Each main collection family has a different contract. Learn the contract first, then choose an implementation.
| Interface | Allows Duplicates? | Key Feature | Common Implementation |
|---|---|---|---|
| List | Yes | Index-based ordered data | ArrayList |
| Set | No | Unique values | HashSet |
| Map | Keys unique | Key-value lookup | HashMap |
| Queue | Usually yes | Processing order | ArrayDeque |
ArrayList is the default choice for most list work. LinkedList is useful mainly when frequent insertions/removals happen at both ends and random access is not needed.

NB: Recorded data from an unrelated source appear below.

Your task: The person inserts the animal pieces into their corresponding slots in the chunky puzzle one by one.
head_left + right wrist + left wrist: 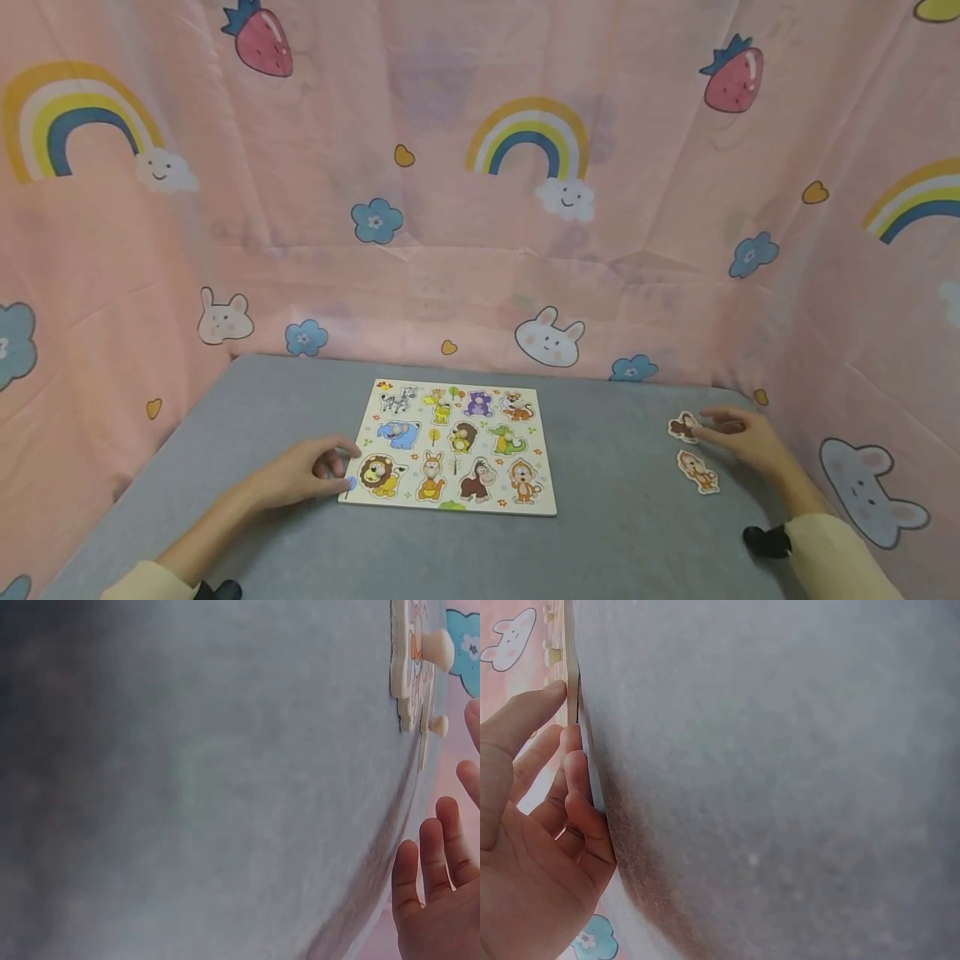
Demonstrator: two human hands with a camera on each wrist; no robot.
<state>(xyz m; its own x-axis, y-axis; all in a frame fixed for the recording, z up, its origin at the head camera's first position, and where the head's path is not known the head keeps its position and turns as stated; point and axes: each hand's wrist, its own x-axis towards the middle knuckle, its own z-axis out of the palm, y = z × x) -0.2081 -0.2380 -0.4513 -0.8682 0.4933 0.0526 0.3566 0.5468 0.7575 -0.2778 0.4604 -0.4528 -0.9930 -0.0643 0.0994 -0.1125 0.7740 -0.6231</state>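
Observation:
A wooden animal puzzle board lies flat on the grey table, showing a zebra, elephant, lion and other animals. My left hand holds its near left corner, thumb on the corner and index fingertip at the left edge; in the left wrist view the other fingers are curled beside the board's side. At the right lie two loose knobbed pieces, a brown gorilla piece and a monkey piece. My right hand hovers by the gorilla piece, fingers extended; the right wrist view shows these fingers apart from the knobs.
Grey cloth covers the table around the board and pieces. A pink patterned curtain stands along the back and both sides of the table. Pale knobs stick up from the board's face.

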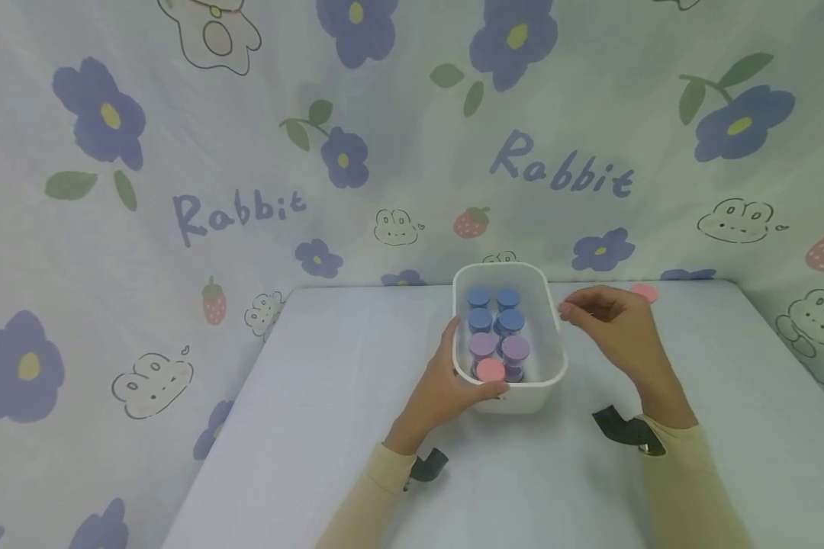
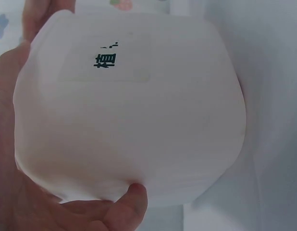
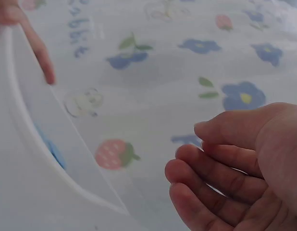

import java.util.ArrayList;
import java.util.List;
public class ListDemo {
public static void main(String[] args) {
List<String> skills = new ArrayList<>();
skills.add("Java");
skills.add("SQL");
skills.add("Spring");
System.out.println(skills.get(0));
System.out.println(skills.contains("SQL"));
}
}
HashSet is used for uniqueness. HashMap is used for fast lookup by key. Both depend on hashCode and equals for custom objects.
import java.util.HashMap;
import java.util.Map;
public class FrequencyCount {
public static void main(String[] args) {
String text = "banana";
Map<Character, Integer> freq = new HashMap<>();
for (char ch : text.toCharArray()) {
freq.put(ch, freq.getOrDefault(ch, 0) + 1);
}
System.out.println(freq);
}
}
Use Collections.sort for lists of comparable values, or pass a Comparator for custom order.
import java.util.ArrayList;
import java.util.Comparator;
import java.util.List;
public class SortDemo {
public static void main(String[] args) {
List<String> names = new ArrayList<>(List.of("Ravi", "Asha", "Meera"));
names.sort(Comparator.comparingInt(String::length).thenComparing(String::compareTo));
System.out.println(names);
}
}
Use List when order matters and duplicates are allowed. Use Set when uniqueness matters. Use Map when lookup by key matters. Use Queue or Deque when processing order matters more than random access.
Collections in Java ArrayList HashMap LinkedList deserves enough notes for a learner to move from recognition to use. Add a short explanation of the normal workflow, then connect every rule to a visible result, stored value, request, response, class, query, or UI state.
The final review should answer three questions: what does Collections in Java ArrayList HashMap LinkedList change, what mistake exposes weak understanding, and what check confirms the corrected version. Those answers make the page feel complete rather than only long.
class CollectionsinJavaArrayListHashMapLinkedListReview {
public static void main(String[] args) {
String state = "ready";
System.out.println("Collections in Java ArrayList HashMap LinkedList: " + state);
}
}
String value = null;
if (value == null) {
System.out.println("Collections in Java ArrayList HashMap LinkedList: handle the missing value before continuing");
}
ArrayList raw = new ArrayList();
List<String> names = new ArrayList<>();
Using List to test uniqueness repeatedly
Use Set for uniqueness checks
Custom object as HashMap key without equals/hashCode
Override equals and hashCode
Memorizing Collections in Java ArrayList HashMap LinkedList without the situation where it is useful.
Connect Collections in Java ArrayList HashMap LinkedList to a concrete Java programming task.
ArrayList uses a dynamic array - fast random access O(1) but slow insert/delete in middle O(n). LinkedList uses doubly-linked nodes - fast insert/delete at ends O(1) but slow random access O(n). Use ArrayList for most cases.
HashMap is not synchronized (not thread-safe) and allows one null key. Hashtable is synchronized (thread-safe) but slower, and does not allow null keys. For thread safety, use ConcurrentHashMap instead of Hashtable.
HashMap uses an array of buckets. The key's hashCode() determines the bucket index. If multiple keys hash to the same bucket (collision), they are stored in a linked list (or red-black tree in Java 8+ when size > 8).
Comparable defines the natural ordering of a class via compareTo() - the class itself implements it. Comparator defines an external ordering via compare() - useful when you cannot modify the class or need multiple sort orders.